Today’s significant downturn in cryptocurrency prices was primarily driven by an unexpected and severe regulatory crackdown from a major global financial authority. The regulatory body announced stringent new compliance requirements aimed at curbing illicit activities and increasing transparency in digital asset trading. These measures include tighter Know Your Customer (KYC) protocols and stricter reporting obligations for exchanges and custodians. The announcement caught many investors off guard, triggering widespread selling pressure as market participants reassessed the risk landscape for cryptocurrencies.

As a result, Bitcoin (BTC) fell by approximately 1.6%, closing near ¥9,982,151, while Ethereum (ETH) dropped by 1.16% to ¥267,208. Several major altcoins followed suit, with Binance Coin (BNB) declining 1.31% and XRP dropping 1.62%. Notably, stablecoins such as USDT and USDC remained nearly flat, reflecting their design to maintain price stability. The broad-based sell-off highlights how regulatory developments can swiftly impact both Bitcoin and altcoins, which often move in correlation with Bitcoin in risk-on or risk-off environments.

Market sentiment has turned cautious as traders digest the implications of the new rules. On-chain data shows a slight uptick in Bitcoin withdrawals from exchanges, signaling some investors moving assets into self-custody amid uncertainty. However, transaction volumes have not spiked dramatically, suggesting that many are opting to hold rather than exit the market completely. This careful stance reflects a wait-and-see approach, as market participants look for further clarity on how regulations will be implemented and enforced in the coming weeks.

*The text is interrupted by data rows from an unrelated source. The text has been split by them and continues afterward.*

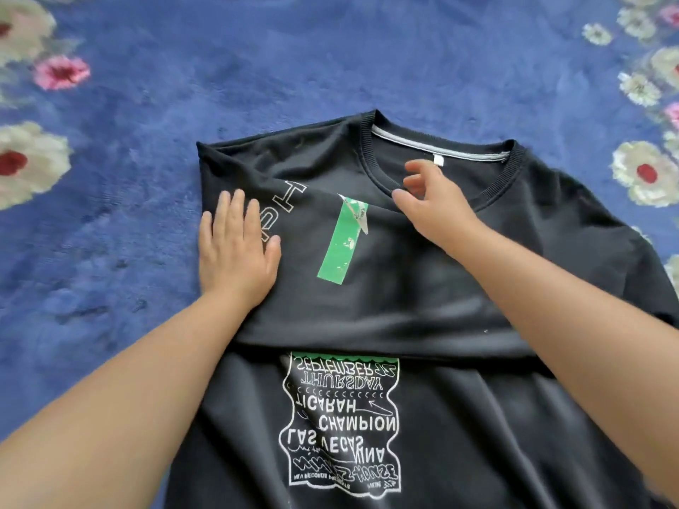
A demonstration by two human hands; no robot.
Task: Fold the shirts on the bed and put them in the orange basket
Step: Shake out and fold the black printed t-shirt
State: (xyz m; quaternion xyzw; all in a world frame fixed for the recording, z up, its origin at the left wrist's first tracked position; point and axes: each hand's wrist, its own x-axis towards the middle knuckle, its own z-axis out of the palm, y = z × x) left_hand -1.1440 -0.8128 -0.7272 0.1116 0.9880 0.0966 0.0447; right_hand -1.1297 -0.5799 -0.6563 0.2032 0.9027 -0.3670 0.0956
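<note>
Two hands on black shirt: left hand flat, right hand half-curled.

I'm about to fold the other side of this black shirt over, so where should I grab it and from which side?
Probably pinch the black shirt at its unfolded right shoulder and sleeve, coming in from the right edge. That side lies spread flat on the blue bedspread, while the left side is already folded in under the flat left hand. The right hand hovers by the collar.
</note>
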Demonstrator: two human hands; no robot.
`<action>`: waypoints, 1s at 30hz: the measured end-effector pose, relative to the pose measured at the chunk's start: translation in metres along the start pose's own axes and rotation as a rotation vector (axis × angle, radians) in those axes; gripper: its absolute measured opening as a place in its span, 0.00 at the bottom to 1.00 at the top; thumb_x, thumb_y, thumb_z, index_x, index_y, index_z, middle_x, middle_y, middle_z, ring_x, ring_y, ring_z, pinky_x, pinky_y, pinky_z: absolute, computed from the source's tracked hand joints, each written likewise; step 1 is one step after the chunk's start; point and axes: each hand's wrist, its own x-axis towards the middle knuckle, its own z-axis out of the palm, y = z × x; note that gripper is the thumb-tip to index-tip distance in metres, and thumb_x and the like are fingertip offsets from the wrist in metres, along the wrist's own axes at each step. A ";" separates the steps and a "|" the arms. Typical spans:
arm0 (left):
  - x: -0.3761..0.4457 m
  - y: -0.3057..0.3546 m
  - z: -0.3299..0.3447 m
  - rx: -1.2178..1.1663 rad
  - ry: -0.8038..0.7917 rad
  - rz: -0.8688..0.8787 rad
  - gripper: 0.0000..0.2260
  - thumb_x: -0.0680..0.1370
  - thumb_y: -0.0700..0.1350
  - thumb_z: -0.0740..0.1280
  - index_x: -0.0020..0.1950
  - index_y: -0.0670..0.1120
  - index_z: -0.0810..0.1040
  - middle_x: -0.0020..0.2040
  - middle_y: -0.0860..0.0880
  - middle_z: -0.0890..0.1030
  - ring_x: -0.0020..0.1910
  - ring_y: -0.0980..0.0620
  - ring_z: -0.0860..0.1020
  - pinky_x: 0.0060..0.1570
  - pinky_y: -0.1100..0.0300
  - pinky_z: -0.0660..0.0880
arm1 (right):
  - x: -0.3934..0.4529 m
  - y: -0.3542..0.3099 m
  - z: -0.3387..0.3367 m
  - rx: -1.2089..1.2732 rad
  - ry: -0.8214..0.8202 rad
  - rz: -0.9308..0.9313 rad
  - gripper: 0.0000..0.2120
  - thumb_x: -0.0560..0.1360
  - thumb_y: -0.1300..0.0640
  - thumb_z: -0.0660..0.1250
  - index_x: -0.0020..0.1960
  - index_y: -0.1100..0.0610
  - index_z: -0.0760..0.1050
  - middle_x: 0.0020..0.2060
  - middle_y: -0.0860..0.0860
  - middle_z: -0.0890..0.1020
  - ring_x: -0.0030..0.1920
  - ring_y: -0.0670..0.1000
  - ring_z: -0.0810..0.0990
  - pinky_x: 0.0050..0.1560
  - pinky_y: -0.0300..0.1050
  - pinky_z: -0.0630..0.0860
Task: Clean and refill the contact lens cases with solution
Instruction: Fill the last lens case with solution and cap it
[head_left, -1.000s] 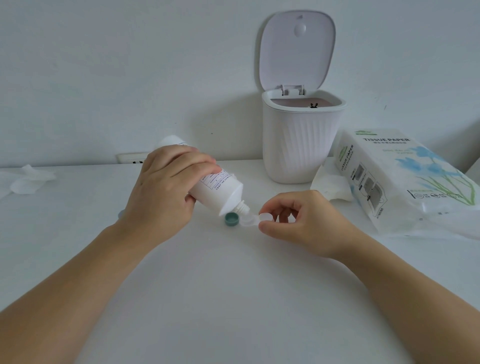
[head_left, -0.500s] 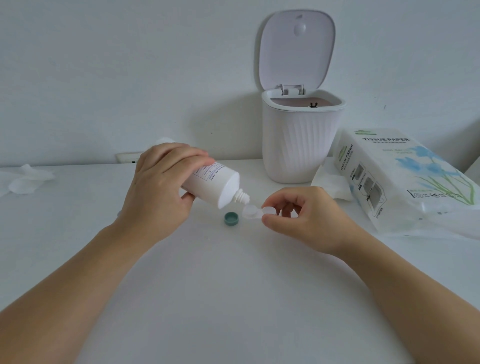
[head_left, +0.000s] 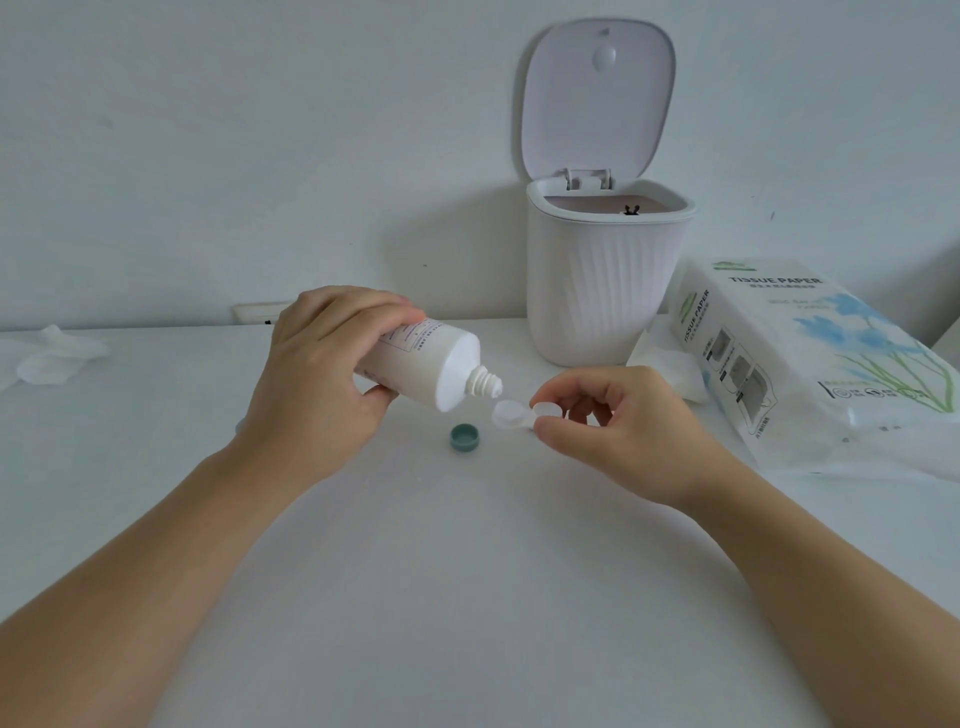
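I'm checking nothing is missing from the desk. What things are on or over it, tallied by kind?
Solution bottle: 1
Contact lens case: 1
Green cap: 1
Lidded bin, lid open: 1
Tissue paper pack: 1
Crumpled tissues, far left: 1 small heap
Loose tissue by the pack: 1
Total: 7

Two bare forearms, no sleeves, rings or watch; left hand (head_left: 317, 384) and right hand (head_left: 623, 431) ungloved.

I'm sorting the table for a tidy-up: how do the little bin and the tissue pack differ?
The bin stands upright with its lid flipped open; the tissue pack lies on its side. The bin is plain ribbed white; the tissue pack carries printed blue flowers and lettering. The bin looks rigid, the tissue pack soft-wrapped. Both rest on the table.
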 end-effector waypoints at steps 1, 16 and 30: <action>0.000 0.000 0.000 0.010 -0.001 0.010 0.30 0.60 0.29 0.78 0.61 0.42 0.82 0.60 0.48 0.82 0.60 0.41 0.74 0.62 0.54 0.66 | 0.000 0.000 0.000 -0.003 -0.002 -0.003 0.03 0.72 0.58 0.75 0.42 0.50 0.84 0.28 0.38 0.77 0.29 0.39 0.72 0.32 0.25 0.65; 0.001 0.001 0.002 0.081 0.048 0.136 0.28 0.62 0.27 0.74 0.60 0.42 0.83 0.60 0.47 0.83 0.61 0.39 0.76 0.63 0.46 0.70 | 0.000 -0.001 0.001 -0.019 -0.023 -0.036 0.04 0.71 0.58 0.76 0.43 0.51 0.85 0.30 0.37 0.79 0.30 0.39 0.73 0.33 0.25 0.65; 0.002 0.001 0.003 0.067 0.089 0.136 0.29 0.60 0.27 0.75 0.60 0.43 0.83 0.60 0.48 0.82 0.61 0.40 0.76 0.64 0.50 0.68 | -0.001 0.000 0.001 -0.007 -0.008 -0.038 0.04 0.71 0.58 0.76 0.44 0.50 0.85 0.31 0.37 0.79 0.30 0.39 0.73 0.34 0.25 0.66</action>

Looking ahead to the US evening session, traders should watch key support levels near ¥9,900,000 for Bitcoin, which if broken could lead to further downside pressure. For Ethereum, the ¥265,000 level is critical to watch, as holding above it could prevent a deeper correction. The market will also be closely monitoring any additional comments from regulators or major exchanges regarding compliance strategies. Overall, while the immediate reaction has been negative, the evolving regulatory framework could ultimately lead to a more mature and transparent crypto market, albeit with short-term volatility expected.